- From: Murray Maloney <murray@muzmo.com>
- Date: Tue, 19 Dec 2006 00:05:17 -0500
- To: public-grddl-wg <public-grddl-wg@w3.org>
At 06:41 PM 12/18/2006 -0500, Chimezie Ogbuji wrote: [...] Without an explicit pipeline, there is no way to guarantee or mandate an appropriate set of XML processing operations before the XML infoset is created for transformation via GRDDL. And if the author *chooses* to use XInclude operations within the source document then he/she had better use a pipleline to ensure the proper XML infoset is created for the subsequent GRDDL transform algorithm otherwise he/she cannot guarantee a 'faithful rendition'. The fact that *some* XML processors can handle XInclude implicitely and other can't is evidence of this.

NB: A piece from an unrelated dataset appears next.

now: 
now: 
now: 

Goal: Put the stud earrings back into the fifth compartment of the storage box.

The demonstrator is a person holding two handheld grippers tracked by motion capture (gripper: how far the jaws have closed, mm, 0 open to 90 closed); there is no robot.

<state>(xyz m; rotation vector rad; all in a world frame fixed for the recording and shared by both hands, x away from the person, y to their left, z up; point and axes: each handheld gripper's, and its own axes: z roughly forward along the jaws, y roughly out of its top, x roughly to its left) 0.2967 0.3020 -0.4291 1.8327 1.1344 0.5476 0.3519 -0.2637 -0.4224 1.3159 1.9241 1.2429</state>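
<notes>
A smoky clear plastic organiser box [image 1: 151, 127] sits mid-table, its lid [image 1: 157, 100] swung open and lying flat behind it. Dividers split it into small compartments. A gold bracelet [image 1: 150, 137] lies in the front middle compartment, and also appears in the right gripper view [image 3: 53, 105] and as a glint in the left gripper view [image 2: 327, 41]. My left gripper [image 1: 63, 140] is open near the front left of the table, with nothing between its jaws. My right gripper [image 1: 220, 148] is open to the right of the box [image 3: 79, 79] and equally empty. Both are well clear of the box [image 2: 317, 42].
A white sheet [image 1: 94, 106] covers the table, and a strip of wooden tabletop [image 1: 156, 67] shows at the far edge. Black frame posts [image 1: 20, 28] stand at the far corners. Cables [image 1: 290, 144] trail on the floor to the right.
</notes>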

There is no way to make a guarantee in the general case. Within a mandated computer environment, such as I imagine are in places like the Cleveland Clinic and other organizations where messaging is mission critical, it would certainly be possible. Moreover, it would be practical to establish policies within GRDDL-aware processors to insist that all documents be fully expanded and have all XIncludes resolved before running the nominated transformation. That just seems like a rational policy if you want to extract information from a document that might contain transcluded information. In other words, the spec doesn't preclude making a guarantee, it just pushes the assertion of such a guarantee up to the application layer.